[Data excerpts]
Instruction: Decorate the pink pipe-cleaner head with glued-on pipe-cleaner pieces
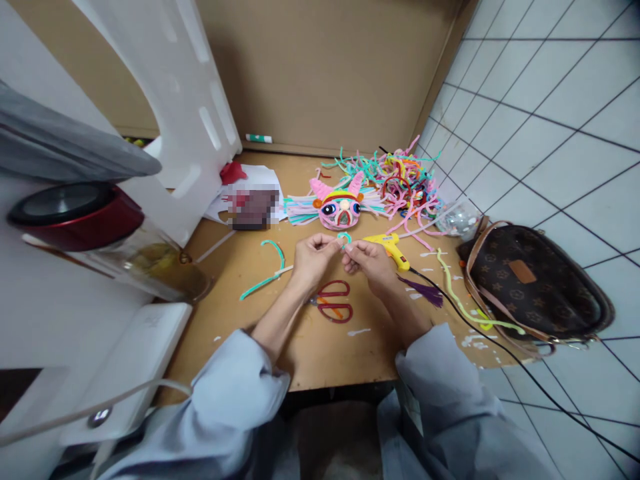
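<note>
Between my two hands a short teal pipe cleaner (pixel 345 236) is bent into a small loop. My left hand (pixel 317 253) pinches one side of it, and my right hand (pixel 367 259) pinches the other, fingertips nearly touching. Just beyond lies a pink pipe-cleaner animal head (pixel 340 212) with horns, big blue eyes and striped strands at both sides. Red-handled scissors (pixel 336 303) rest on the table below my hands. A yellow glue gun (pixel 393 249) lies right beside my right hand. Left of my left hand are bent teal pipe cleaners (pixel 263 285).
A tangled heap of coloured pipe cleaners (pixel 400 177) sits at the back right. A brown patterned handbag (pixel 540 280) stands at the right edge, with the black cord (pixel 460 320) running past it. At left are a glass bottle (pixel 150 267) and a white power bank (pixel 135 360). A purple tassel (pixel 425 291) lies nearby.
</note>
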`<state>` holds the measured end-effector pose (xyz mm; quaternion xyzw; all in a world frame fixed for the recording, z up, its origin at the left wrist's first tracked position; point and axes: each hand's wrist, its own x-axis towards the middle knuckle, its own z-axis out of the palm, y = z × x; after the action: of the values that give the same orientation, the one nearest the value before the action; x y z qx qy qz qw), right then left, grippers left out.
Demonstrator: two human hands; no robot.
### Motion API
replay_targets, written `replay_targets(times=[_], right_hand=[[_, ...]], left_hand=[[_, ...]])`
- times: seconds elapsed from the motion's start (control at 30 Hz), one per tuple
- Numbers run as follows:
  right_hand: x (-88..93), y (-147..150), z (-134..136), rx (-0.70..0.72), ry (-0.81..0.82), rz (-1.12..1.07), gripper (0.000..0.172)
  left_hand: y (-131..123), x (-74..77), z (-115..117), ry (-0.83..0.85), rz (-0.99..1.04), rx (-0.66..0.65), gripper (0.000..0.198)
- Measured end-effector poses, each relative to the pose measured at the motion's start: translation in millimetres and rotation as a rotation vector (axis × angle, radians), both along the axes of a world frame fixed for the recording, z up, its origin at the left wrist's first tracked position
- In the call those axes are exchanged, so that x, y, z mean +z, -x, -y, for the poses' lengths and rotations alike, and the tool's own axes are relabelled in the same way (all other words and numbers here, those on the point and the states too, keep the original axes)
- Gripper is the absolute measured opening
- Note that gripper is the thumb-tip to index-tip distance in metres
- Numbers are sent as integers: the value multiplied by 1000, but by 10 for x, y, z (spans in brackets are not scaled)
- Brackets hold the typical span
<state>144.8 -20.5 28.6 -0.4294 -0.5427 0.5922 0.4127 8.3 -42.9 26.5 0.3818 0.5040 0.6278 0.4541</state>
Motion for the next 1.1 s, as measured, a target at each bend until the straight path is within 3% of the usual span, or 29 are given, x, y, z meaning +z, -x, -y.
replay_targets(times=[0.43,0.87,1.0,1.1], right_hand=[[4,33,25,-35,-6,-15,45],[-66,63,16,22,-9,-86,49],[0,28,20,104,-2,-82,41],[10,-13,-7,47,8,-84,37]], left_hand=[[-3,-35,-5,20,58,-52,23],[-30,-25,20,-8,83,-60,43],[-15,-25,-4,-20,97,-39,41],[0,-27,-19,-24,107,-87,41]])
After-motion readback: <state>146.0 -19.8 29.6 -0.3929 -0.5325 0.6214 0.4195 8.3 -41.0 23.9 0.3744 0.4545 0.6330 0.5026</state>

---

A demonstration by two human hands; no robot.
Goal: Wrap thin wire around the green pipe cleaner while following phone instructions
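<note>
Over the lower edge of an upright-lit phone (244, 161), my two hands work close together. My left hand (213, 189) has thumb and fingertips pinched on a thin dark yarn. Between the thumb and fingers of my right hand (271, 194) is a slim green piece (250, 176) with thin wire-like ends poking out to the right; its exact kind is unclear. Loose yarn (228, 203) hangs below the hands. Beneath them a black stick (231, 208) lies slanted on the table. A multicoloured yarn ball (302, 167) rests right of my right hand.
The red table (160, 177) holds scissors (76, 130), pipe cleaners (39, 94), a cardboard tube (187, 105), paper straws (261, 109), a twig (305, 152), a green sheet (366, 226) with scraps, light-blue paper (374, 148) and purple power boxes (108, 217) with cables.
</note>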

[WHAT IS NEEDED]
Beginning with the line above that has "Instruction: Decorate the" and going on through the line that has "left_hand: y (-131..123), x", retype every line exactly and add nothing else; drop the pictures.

[REPLY]
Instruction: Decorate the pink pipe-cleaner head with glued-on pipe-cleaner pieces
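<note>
Between my two hands a short teal pipe cleaner (pixel 345 236) is bent into a small loop. My left hand (pixel 317 253) pinches one side of it, and my right hand (pixel 367 259) pinches the other, fingertips nearly touching. Just beyond lies a pink pipe-cleaner animal head (pixel 340 212) with horns, big blue eyes and striped strands at both sides. Red-handled scissors (pixel 336 303) rest on the table below my hands. A yellow glue gun (pixel 393 249) lies right beside my right hand. Left of my left hand are bent teal pipe cleaners (pixel 263 285).
A tangled heap of coloured pipe cleaners (pixel 400 177) sits at the back right. A brown patterned handbag (pixel 540 280) stands at the right edge, with the black cord (pixel 460 320) running past it. At left are a glass bottle (pixel 150 267) and a white power bank (pixel 135 360). A purple tassel (pixel 425 291) lies nearby.
</note>
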`<state>` holds the measured end-effector pose (xyz mm; quaternion xyzw; all in a world frame fixed for the recording, z up, its origin at the left wrist's first tracked position; point and axes: each hand's wrist, its own x-axis towards the middle knuckle, its own z-axis out of the palm, y = z × x; after the action: of the values that give the same orientation, the one nearest the value before the action; x y z qx qy qz qw), right then left, grippers left out.
Demonstrator: two human hands; no robot.
### Motion API
replay_targets, written `replay_targets(times=[_], right_hand=[[_, ...]], left_hand=[[_, ...]])`
- times: seconds elapsed from the motion's start (control at 30 Hz), one per tuple
- Numbers run as follows:
  right_hand: x (-88..93), y (-147..150), z (-134..136), rx (-0.70..0.72), ry (-0.81..0.82), rz (-1.12..1.07), gripper (0.000..0.172)
  left_hand: y (-131..123), x (-74..77), z (-115..117), ry (-0.83..0.85), rz (-0.99..1.04), rx (-0.66..0.65), gripper (0.000..0.198)

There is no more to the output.